### Exercise prompt
Transcribe the data below in full, exactly.

### Data
********************
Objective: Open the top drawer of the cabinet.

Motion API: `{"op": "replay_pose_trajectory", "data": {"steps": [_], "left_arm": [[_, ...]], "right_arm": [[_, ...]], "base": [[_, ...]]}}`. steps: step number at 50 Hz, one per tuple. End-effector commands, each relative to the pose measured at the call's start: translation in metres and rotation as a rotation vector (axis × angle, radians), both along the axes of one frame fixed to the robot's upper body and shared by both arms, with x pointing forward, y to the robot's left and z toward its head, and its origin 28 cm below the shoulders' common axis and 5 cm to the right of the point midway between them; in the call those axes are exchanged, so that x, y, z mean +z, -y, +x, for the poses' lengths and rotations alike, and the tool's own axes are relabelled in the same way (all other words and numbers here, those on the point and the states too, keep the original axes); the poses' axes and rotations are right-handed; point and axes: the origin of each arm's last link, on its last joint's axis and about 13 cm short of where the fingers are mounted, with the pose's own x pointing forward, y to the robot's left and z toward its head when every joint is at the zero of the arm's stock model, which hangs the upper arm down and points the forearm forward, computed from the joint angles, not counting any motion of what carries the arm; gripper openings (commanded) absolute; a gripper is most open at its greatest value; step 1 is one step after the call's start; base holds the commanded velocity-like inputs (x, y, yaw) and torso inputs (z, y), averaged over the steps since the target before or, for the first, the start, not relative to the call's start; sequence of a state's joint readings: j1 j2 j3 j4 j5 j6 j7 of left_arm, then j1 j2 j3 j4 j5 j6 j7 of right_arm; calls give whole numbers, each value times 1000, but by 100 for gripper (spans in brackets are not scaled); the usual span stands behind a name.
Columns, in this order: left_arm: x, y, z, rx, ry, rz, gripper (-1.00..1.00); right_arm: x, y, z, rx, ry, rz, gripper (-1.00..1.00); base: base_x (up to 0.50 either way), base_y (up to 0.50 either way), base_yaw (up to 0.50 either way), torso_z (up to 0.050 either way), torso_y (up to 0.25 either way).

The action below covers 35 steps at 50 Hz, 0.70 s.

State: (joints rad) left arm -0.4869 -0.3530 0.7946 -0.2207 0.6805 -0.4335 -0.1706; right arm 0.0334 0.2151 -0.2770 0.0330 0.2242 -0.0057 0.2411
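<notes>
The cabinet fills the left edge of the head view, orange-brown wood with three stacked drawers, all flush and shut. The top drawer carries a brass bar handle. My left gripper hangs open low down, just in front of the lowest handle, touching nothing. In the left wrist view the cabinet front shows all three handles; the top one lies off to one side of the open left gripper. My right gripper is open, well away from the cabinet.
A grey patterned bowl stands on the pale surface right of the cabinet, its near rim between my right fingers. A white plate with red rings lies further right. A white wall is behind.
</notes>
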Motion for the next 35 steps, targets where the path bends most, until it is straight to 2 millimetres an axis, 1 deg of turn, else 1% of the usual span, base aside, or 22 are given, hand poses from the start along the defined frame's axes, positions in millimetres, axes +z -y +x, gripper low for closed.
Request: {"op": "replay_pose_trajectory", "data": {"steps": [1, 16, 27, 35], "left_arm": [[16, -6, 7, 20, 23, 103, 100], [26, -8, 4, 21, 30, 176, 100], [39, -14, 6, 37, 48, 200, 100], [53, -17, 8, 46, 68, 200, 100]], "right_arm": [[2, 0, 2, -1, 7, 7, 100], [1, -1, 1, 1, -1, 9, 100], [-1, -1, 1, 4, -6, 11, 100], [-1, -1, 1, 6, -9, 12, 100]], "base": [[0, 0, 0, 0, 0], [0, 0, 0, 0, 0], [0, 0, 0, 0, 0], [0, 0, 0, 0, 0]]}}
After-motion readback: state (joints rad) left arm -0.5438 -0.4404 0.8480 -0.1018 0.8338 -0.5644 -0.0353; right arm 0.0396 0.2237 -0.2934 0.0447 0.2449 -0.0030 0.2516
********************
### Result for this exercise
Objective: Open the top drawer of the cabinet.

Motion API: `{"op": "replay_pose_trajectory", "data": {"steps": [_], "left_arm": [[_, ...]], "right_arm": [[_, ...]], "base": [[_, ...]]}}`. steps: step number at 50 Hz, one per tuple. End-effector commands, each relative to the pose measured at the call's start: translation in metres and rotation as a rotation vector (axis × angle, radians), both along the axes of one frame fixed to the robot's upper body and shared by both arms, with x pointing forward, y to the robot's left and z toward its head, and its origin 28 cm below the shoulders' common axis and 5 cm to the right of the point midway between them; in the call those axes are exchanged, so that x, y, z mean +z, -y, +x, for the poses' lengths and rotations alike, and the tool's own axes are relabelled in the same way (all other words and numbers here, those on the point and the states too, keep the original axes); the poses' axes and rotations are right-handed; point and axes: the origin of each arm's last link, on its last joint's axis and about 13 cm short of where the fingers are mounted, with the pose's own x pointing forward, y to the robot's left and z toward its head when every joint is at the zero of the arm's stock model, which hangs the upper arm down and points the forearm forward, computed from the joint angles, not counting any motion of what carries the arm; gripper openings (commanded) absolute; a gripper is most open at its greatest value; step 1 is one step after the call's start; base holds the commanded velocity-like inputs (x, y, yaw) and torso inputs (z, y), averaged over the steps since the target before or, for the first, the start, not relative to the call's start; sequence of a state's joint readings: j1 j2 j3 j4 j5 j6 j7 of left_arm, then j1 j2 j3 j4 j5 j6 j7 of right_arm; calls give whole numbers, each value times 1000, but by 100 for gripper (spans in brackets are not scaled); the usual span stands behind a name.
Columns, in this order: left_arm: x, y, z, rx, ry, rz, gripper (-1.00..1.00); right_arm: x, y, z, rx, ry, rz, gripper (-1.00..1.00); base: base_x (up to 0.50 either way), base_y (up to 0.50 either way), base_yaw (up to 0.50 either way), torso_z (up to 0.050 either way), torso_y (up to 0.25 either way).

The action below covers 35 steps at 50 Hz, 0.70 s.

State: (joints rad) left arm -0.4869 -0.3530 0.7946 -0.2207 0.6805 -0.4335 -0.1706; right arm 0.0334 0.2151 -0.2770 0.0330 0.2242 -0.0057 0.2411
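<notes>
The cabinet fills the left edge of the head view, orange-brown wood with three stacked drawers, all flush and shut. The top drawer carries a brass bar handle. My left gripper hangs open low down, just in front of the lowest handle, touching nothing. In the left wrist view the cabinet front shows all three handles; the top one lies off to one side of the open left gripper. My right gripper is open, well away from the cabinet.
A grey patterned bowl stands on the pale surface right of the cabinet, its near rim between my right fingers. A white plate with red rings lies further right. A white wall is behind.
</notes>
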Motion for the next 35 steps, targets where the path bends most, until it is straight to 2 millimetres an axis, 1 deg of turn, else 1% of the usual span, base aside, or 22 are given, hand poses from the start along the defined frame's axes, positions in millimetres, axes +z -y +x, gripper low for closed.
Request: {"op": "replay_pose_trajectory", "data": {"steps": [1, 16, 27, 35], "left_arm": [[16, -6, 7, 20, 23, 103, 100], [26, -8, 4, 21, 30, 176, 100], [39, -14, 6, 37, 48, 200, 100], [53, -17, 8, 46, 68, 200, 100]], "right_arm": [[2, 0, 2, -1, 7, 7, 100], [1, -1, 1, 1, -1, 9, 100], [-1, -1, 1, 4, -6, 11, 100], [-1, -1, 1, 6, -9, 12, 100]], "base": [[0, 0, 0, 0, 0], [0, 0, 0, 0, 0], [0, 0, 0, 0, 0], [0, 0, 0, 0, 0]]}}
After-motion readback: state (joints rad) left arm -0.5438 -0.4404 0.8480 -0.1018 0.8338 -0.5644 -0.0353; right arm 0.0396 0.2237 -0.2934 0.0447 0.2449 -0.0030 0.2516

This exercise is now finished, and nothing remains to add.